# POC Bukalapak Scraping

In [1]:
# import things
import os

os.chdir('/Users/syahrulhamdani/Documents/Projects/unbotxing/')
print(f"Working directory -> {os.getcwd()}")

import numpy as np
import pandas as pd
from bs4 import BeautifulSoup

from boxing import get_html, bl_make_soup

Working directory -> /Users/syahrulhamdani/Documents/Projects/unbotxing


In [2]:
# define site properties
url = "https://www.bukalapak.com"
print('url:', url)
sub_categories ={
    'handphone': ['hp-smartphone', 'tablet', 'headset-earphone', 'power-bank', 'aksesori-handphone'],
    'kamera': ['kamera-digital', 'kamera-analog', 'tas-case', 'aksesoris-kamera'],
    'elektronik': ['headphone', 'televisi', 'speaker'],
    'komputer': ['desktop', 'laptop', 'monitor', 'aksesoris']
    
}
print('category-subcategory:', sub_categories)

url: https://www.bukalapak.com
category-subcategory: {'handphone': ['hp-smartphone', 'tablet', 'headset-earphone', 'power-bank', 'aksesori-handphone'], 'kamera': ['kamera-digital', 'kamera-analog', 'tas-case', 'aksesoris-kamera'], 'elektronik': ['headphone', 'televisi', 'speaker'], 'komputer': ['desktop', 'laptop', 'monitor', 'aksesoris']}


For POC purpose, and my business, I will focus on scraping product with query *iphone x*, with category `handphone` and subcategory `hp-smartphone`.

In [3]:
# make the soup
scrape_url = '/'.join([url, 'c', list(sub_categories.keys())[0], sub_categories['handphone'][0]])
param = {'search[keywords]': 'iphone x'}
raw_html, site_url = get_html(scrape_url, param)
soup, soup_url = bl_make_soup(scrape_url, param)

In [4]:
soup_url

'https://www.bukalapak.com/c/handphone/hp-smartphone?search%5Bkeywords%5D=iphone+x'

In [5]:
# scraping
basic_products = soup.find(name='div', class_='basic-products')
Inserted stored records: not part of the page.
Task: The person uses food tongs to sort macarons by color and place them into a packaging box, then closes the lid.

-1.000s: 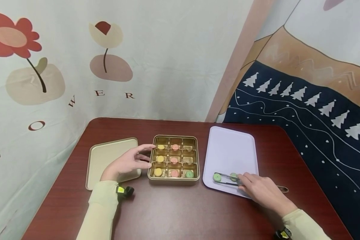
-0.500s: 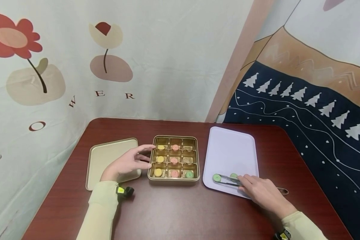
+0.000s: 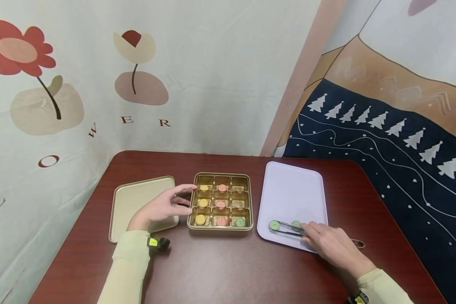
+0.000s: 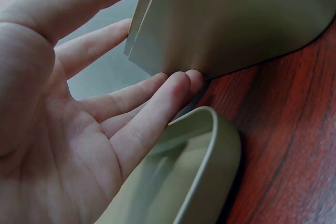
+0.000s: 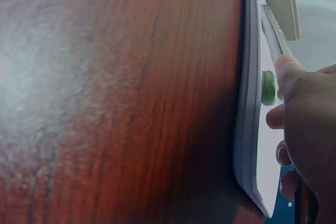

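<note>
The gold box (image 3: 220, 229) lies between the hands (image 3: 156, 211) (image 3: 332, 245), tongs (image 3: 293, 233) in the right.

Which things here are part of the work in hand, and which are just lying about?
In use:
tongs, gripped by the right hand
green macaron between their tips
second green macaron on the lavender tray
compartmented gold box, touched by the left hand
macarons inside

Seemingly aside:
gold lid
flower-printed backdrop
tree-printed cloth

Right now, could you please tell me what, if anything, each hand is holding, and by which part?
The right hand holds the tongs by the middle of their arms. The left hand holds nothing; it touches the box's left side.
</note>
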A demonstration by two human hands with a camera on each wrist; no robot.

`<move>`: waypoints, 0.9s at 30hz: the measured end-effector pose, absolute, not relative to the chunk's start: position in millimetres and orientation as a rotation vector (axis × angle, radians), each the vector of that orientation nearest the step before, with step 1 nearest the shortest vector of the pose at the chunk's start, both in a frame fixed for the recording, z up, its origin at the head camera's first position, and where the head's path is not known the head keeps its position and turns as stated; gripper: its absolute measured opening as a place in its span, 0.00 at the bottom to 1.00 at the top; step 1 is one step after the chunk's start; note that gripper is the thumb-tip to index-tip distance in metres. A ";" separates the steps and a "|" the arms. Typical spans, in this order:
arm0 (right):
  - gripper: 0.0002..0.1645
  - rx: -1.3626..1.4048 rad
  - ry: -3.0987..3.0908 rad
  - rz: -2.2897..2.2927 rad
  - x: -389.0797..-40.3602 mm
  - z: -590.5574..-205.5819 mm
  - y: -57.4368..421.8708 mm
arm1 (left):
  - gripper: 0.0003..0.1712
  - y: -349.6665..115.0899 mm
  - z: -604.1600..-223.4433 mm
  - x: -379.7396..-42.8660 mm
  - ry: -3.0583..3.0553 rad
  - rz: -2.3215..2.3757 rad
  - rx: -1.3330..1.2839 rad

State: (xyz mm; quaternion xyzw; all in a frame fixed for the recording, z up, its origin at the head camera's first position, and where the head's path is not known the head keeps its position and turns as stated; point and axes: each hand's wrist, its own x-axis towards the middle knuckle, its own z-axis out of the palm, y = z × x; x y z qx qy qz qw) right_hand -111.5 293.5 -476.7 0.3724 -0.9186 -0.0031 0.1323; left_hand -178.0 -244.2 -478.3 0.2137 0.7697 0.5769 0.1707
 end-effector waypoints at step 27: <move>0.44 1.045 -2.518 0.090 -155.3 -433.3 269.9 | 0.44 -243.8 -478.8 -174.9 2.191 1.638 0.617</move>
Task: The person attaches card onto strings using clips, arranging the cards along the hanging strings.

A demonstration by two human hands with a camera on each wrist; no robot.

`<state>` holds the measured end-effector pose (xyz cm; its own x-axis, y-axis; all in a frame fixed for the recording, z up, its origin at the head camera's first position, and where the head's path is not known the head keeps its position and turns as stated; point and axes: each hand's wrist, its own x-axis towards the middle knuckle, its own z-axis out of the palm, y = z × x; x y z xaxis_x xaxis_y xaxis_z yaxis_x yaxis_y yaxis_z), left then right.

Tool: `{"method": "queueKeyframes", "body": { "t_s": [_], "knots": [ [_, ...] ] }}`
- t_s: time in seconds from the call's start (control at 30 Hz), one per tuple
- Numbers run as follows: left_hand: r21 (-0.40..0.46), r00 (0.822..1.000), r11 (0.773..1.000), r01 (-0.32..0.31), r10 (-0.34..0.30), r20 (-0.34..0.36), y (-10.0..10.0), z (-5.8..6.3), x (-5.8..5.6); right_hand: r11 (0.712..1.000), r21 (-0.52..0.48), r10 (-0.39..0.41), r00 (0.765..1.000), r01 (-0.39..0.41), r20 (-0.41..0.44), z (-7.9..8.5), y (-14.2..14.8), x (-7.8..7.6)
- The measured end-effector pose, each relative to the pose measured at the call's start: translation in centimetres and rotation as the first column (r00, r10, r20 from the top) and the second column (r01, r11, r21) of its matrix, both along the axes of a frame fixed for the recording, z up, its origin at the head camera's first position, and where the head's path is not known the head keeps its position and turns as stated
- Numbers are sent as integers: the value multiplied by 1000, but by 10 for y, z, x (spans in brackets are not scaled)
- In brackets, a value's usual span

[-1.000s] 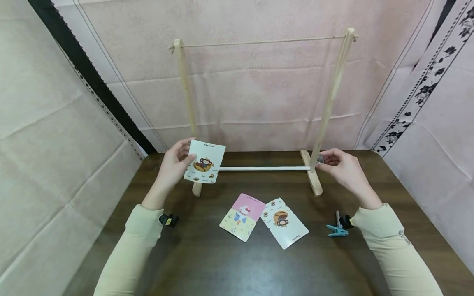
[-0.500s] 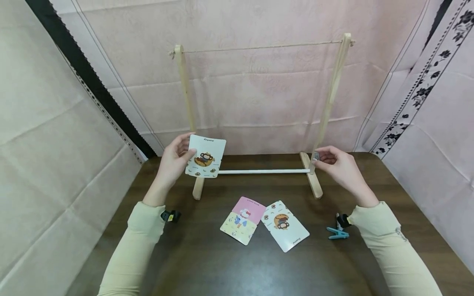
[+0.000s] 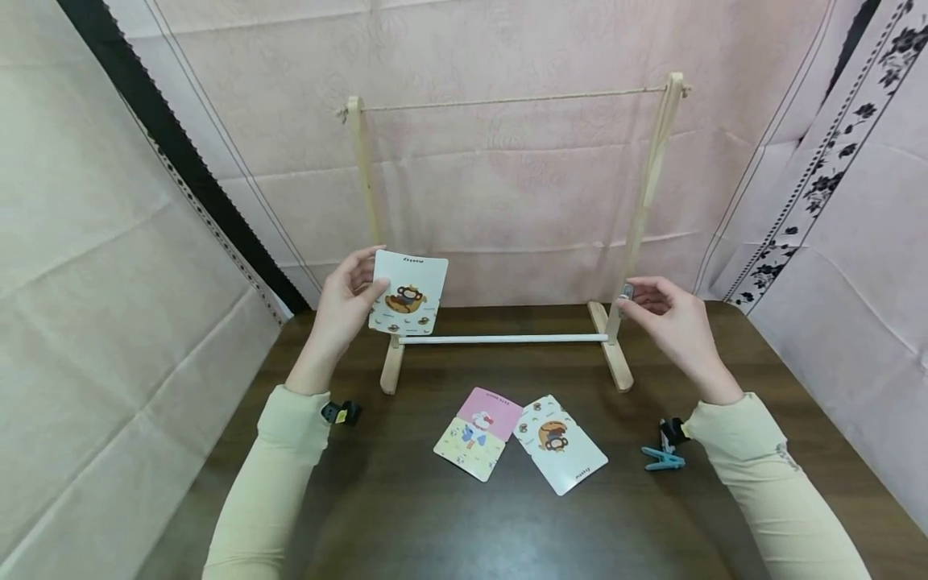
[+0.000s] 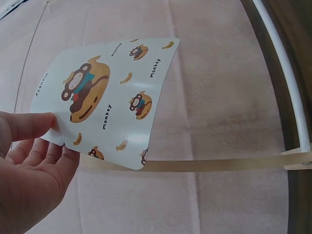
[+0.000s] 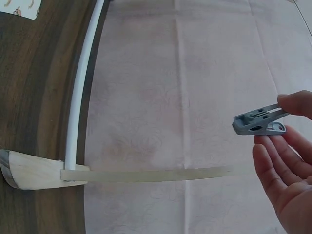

# scrape the product title in `basic_products` soup
product_title = pd.Series(
    [product_card.find('a', class_='product__name')['title']
        for product_card in basic_products.find_all(
            'article', class_='product-display'
        )],
    name='product_title'
)
# scrape proudct href in `basic_products` soup
product_href = pd.Series(
    [url + product_card.find('a', class_='product__name')['href']
        for product_card in basic_products.find_all(
            'article', class_='product-display'
    )],
    name='product_url'
)
# scrape product review url
product_review_url = []
for product_card in basic_products.find_all('article', class_='product-display'):
    review_url = product_card.find('a', class_='review__aggregate')
    if review_url:
        product_review_url.append(url + review_url['href'])
    else:
        product_review_url.append(None)
product_review_url = pd.Series(product_review_url, name='review_url')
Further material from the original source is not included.